Nikaragua Chamorro'nun zaferini organize ettikten sonra, Kozak Beyaz Rusya'ya geçti ve ABD büyükelçisi oldu. Kozak, Soros'ça desteklenen "Internet Access and Training Program"da (IATP - İnternet erişimi ve eğitim programı) çalıştı. Bu program Beyaz Rusya'da geleceğin liderlerini yaratmakla meşguldü. Aynı program eşzamanlı şekilde Ermenistan, Azerbaycan, Gürcistan, Kazakistan, Kırgızistan, Türkmenistan ve Özbekistan'da uygulandı. IATP, ABD Dışişleri'nin açık desteğiyle yürütüldü. Çok şükür ki Beyaz Rusya, Kozak ve Soros Açık Toplum Vakfı/ABD Dışişleri güruhunu ülkeden kovdu. Aleksandr Lukaşenko hükümeti keşfetti ki, Minsk'e gelmeden 4 yıl önce Kozak, on milyonlarca Doların Beyaz Rus muhalefetine akıtılmasını sağlamıştı. Kozak bir birleşik muhalefet cephesi kuruyor, web sitelerine, gazetelere ve piar şirketlerine para veriyor ve Yugoslav Otpor'una benzer öğrenci direniş hareketini eğitiyordu. Kozak, Otpor liderlerine Beyaz Rus muhalifleri eğitme görevi verdi. 11 Eylül 2001'den kısa süre önce ABD, Başkan Aleksandr Lukaşenko'ya karşı bir karalama kampanyası başlatıyordu. Lukaşenko'yu karalama şu sıra "terörizme karşı savaşla" birlikte yürütülüyor.

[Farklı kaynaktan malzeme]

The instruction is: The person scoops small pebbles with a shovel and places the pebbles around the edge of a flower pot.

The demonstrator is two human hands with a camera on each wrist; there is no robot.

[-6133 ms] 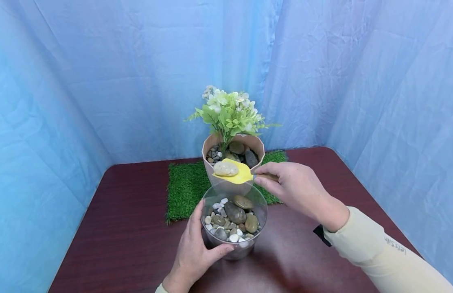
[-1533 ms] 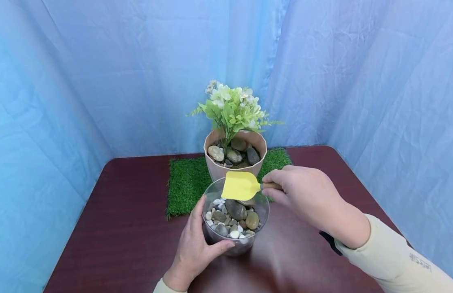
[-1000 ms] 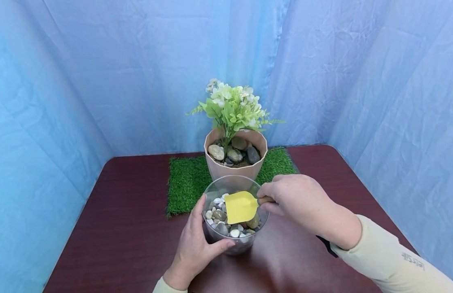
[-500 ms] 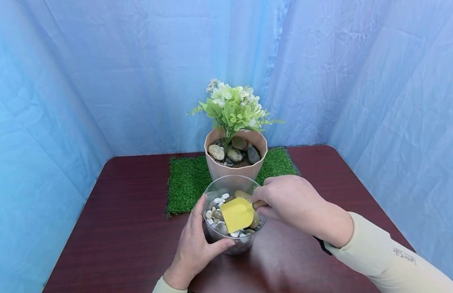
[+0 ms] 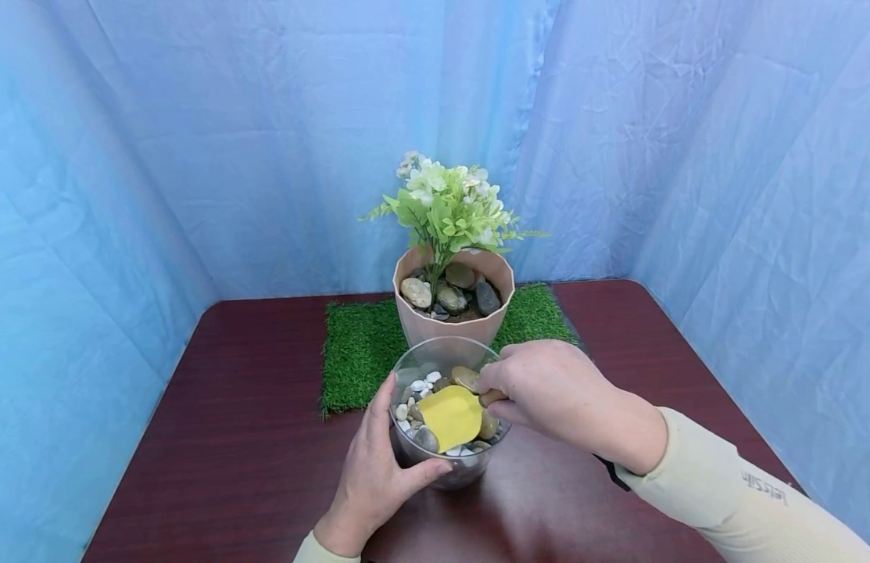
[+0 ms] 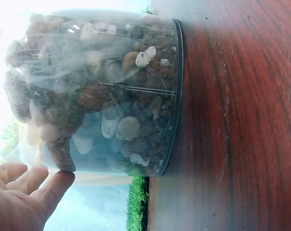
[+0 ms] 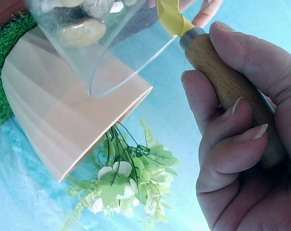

OSI (Açık Toplum V.) ve HRW (Helsinki W.) kanalıyla Soros, Belgrad'daki B-92 Radyosu'nun ana sponsorlarından oldu. Soros Otpor'a da para verdi; bu örgüt 5 Ekim 2000 darbesinde "para valizleri" aldı ve Yugoslav hükümeti devrildi. İnsan Hakları Gözlem örgütü (Helsinki) bunun akabinde Slobodan Miloşeviç'in kaçırılmasını ve Lahey'deki mahkemesini, onun hakları üzerine hiçbirşey söylemeyerek meşrulaştırdı. Bu illegal mahkemenin başkanı Louise Arbour şu sıra Soros'un Uluslar arası Kriz Grubu yönetim kurulundadır. Açık Toplum/Helsinki çetesi şimdi Makedonya'da çalışmakta ve buna "uygarlaştırma misyonunun" bir parçası demektedir. Bu cumhuriyetin de Yugoslavya'nın parçalanmasını tamamlamak için "kurtarılmasını" bekleyin.

Gücün Vekilleri
Soros, aslında kendi insani felsefesinin ahlaka uygun, bunun için para kazanma işinin ahlak dışı olduğunu söylemektedir. Ancak Soros'ça desteklenen NGO'larda çalışanların önünde açık ve tutarlı bir gündem vardır. Soros'un en etkili kurumlarından International Crisis Group (1986'da kuruldu) siyaset ve iş aleminin merkezinden kimi isimlerce yönetilmektedir. Yönetim kurulunda Zbigniew Brzezinski, Morton Abramowitz, eski ABD dışişleri bakan yardımcısı ve eski NATO Avrupa Müttefik Kuvvetler Komutanı Wesley Clark, eski ABD Milli Güvenlik danışmanı Richard Allen vardır. Allen'ın Nixon'un Milli Güvenlik Kurulu'ndan "Henry Kissinger'ı fazla liberal bulduğu için" istifa ettiğini, Oliver North'u(1) Reagan'ın Milli Güvenlik Kurulu'na önerdiğini ve İran Contra skandalında İran'a rehineler karşılığı füze pazarlığında rol aldığını not düşelim Bu kişiler için "sınırlı çatışma" ABD'nin dünya insan ve kaynakları üzerindeki kontrolünün diğer adıdır.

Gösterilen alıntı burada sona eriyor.